### The problem
Look at each line below and count those with the word "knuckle"; the answer is that number only.

START Exercise input

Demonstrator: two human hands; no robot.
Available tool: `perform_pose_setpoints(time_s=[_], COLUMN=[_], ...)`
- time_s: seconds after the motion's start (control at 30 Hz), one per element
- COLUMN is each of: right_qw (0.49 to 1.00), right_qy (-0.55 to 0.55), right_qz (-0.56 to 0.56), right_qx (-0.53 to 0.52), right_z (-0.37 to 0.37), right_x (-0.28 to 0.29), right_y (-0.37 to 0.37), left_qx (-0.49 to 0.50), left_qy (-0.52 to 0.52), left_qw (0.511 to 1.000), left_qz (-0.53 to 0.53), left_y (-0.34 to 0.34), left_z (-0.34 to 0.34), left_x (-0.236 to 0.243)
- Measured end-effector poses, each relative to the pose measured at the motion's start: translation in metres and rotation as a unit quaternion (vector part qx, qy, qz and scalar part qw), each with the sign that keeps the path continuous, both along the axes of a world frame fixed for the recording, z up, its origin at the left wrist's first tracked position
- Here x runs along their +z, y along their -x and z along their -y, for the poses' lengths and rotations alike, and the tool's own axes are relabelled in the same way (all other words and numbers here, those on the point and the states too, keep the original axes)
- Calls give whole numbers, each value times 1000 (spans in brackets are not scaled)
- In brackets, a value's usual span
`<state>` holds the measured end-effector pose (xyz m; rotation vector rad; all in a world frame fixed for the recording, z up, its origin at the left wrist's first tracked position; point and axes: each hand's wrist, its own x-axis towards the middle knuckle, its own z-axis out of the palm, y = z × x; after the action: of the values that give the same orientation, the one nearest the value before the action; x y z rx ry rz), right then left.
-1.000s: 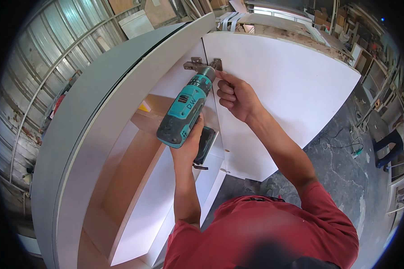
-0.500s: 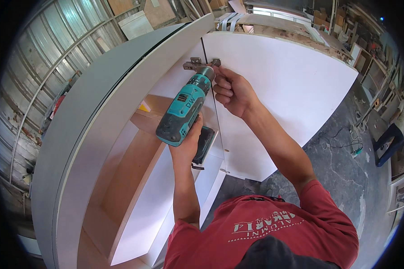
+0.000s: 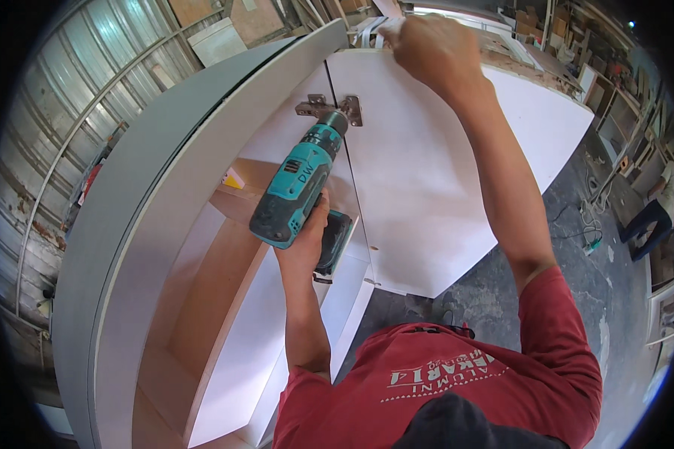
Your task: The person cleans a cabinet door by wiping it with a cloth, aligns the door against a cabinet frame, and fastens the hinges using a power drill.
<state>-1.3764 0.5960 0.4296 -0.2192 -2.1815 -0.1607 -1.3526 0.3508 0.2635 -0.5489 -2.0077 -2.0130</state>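
My left hand [image 3: 311,228] grips the handle of a teal and black cordless drill [image 3: 296,183], its battery pack below. The drill points up and away, its chuck against a metal cabinet hinge [image 3: 354,111]. One plate of the hinge lies on the white door panel [image 3: 427,172], the other part on the side of the white cabinet [image 3: 127,247]. Up beyond the door's far edge, my right hand [image 3: 438,56] is raised with its fingers curled. What those fingers hold, if anything, is hidden. The drill's tip is hidden behind the chuck.
Inside the cabinet are wooden shelf dividers [image 3: 217,299]. Boards and strips [image 3: 502,49] lie behind the door. On the grey floor [image 3: 569,292] at right runs a cable [image 3: 591,202], near a dark blue stool [image 3: 646,224]. A corrugated metal wall [image 3: 60,127] stands at left.
My right hand has left the hinge and drill chuck and moved up and right, past the door's far edge. The drill stays at the hinge in my left hand, shifted slightly left in view.
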Motion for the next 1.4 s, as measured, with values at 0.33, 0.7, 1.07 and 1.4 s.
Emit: perform_pose_setpoints(time_s=[0.33,0.7,1.07,1.4], right_qw=[998,947,945,922], right_qy=[-48,-158,-196,-257], right_qz=[-25,-4,116,80], right_qx=[12,279,234,280], right_z=[1,24,21,12], right_x=[-15,-41,-50,-59], right_y=[9,0,22,22], left_qx=[26,30,14,41], left_qy=[21,24,27,-37], left_qw=[998,998,998,998], left_qz=[-50,-42,-53,-14], left_y=[3,2,10,-35], left_z=[1,5,4,13], left_x=[-8,-11,-15,-13])
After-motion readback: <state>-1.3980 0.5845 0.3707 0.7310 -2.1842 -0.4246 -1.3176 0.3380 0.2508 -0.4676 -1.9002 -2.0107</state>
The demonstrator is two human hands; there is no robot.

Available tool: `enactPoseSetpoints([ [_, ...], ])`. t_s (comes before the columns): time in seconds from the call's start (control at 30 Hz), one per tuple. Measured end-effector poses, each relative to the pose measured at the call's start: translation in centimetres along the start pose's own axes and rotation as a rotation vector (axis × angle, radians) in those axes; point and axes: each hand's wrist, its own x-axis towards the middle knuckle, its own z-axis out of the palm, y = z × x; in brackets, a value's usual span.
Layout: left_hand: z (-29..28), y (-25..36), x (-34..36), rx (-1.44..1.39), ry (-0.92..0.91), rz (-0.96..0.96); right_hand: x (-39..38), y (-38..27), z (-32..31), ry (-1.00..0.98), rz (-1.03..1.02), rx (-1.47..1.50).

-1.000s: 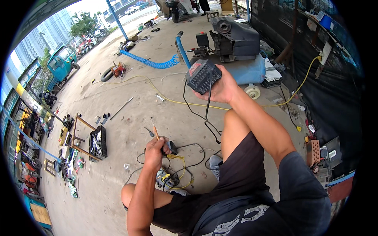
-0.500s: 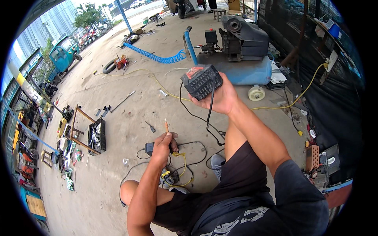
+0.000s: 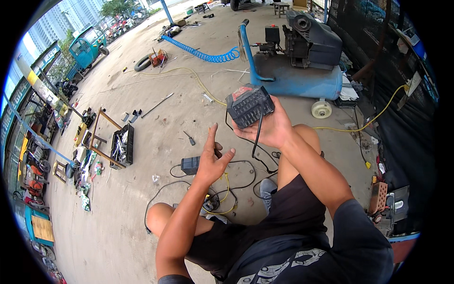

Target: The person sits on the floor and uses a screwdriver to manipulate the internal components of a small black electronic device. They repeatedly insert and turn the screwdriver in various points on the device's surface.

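Note:
Held up in my right hand [image 3: 274,125] is a black ribbed box [image 3: 248,106] with a red patch on top. A black cable [image 3: 258,137] runs down from it. My left hand [image 3: 213,156] is raised beside it, index finger and thumb stretched apart, the other fingers curled. A sliver of a slim orange tool [image 3: 210,129] shows by the index fingertip; the rest is hidden behind the hand. On the ground by my left wrist sits a smaller black box [image 3: 190,165] with a cord. Black and yellow cables [image 3: 231,203] lie tangled near my feet.
A blue air compressor [image 3: 302,80] with a white wheel stands ahead on the right, its coiled blue hose [image 3: 203,55] stretching left. A screwdriver [image 3: 190,138] lies on the concrete. To the left are a black tool crate [image 3: 124,146] and a wooden frame [image 3: 97,128].
My left hand has risen; its index finger and thumb have spread, and the orange tool is now mostly hidden. The ribbed box remains in my right hand. The view has shifted slightly.

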Motion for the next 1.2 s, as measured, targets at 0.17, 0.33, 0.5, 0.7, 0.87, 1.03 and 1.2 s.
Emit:
enactPoseSetpoints([
  [0.17, 0.9, 0.9, 0.7, 0.066, 0.064, 0.042, 0.8, 1.8, -1.4, 0.039, 0.089, -0.039],
  [0.33, 0.0, 1.1, 0.8, 0.001, 0.042, 0.031, 1.5, 2.3, -3.2, -0.125, 0.261, -0.033],
  [0.5, -0.9, 3.6, 0.1, 0.158, 0.012, -0.032, 1.0, 3.0, -2.8, -0.019, 0.276, -0.228],
  [0.7, -0.2, 1.3, 0.3, 0.096, 0.223, 0.113, 1.8, 3.8, -4.5, -0.133, 0.368, -0.227],
  [0.87, -0.2, 1.1, -0.2, 0.106, 0.299, 0.173, 1.8, 4.5, -4.6, -0.034, 0.333, -0.346],
  [1.03, 0.3, 0.3, -0.2, 0.025, 0.345, 0.191, 2.9, 4.5, -8.1, -0.210, 0.303, -0.446],
  [1.2, 0.3, -0.6, 0.3, -0.315, 0.405, 0.013, 2.4, 6.9, -7.4, -0.109, 0.204, -0.566],
])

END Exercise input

### Expected answer
2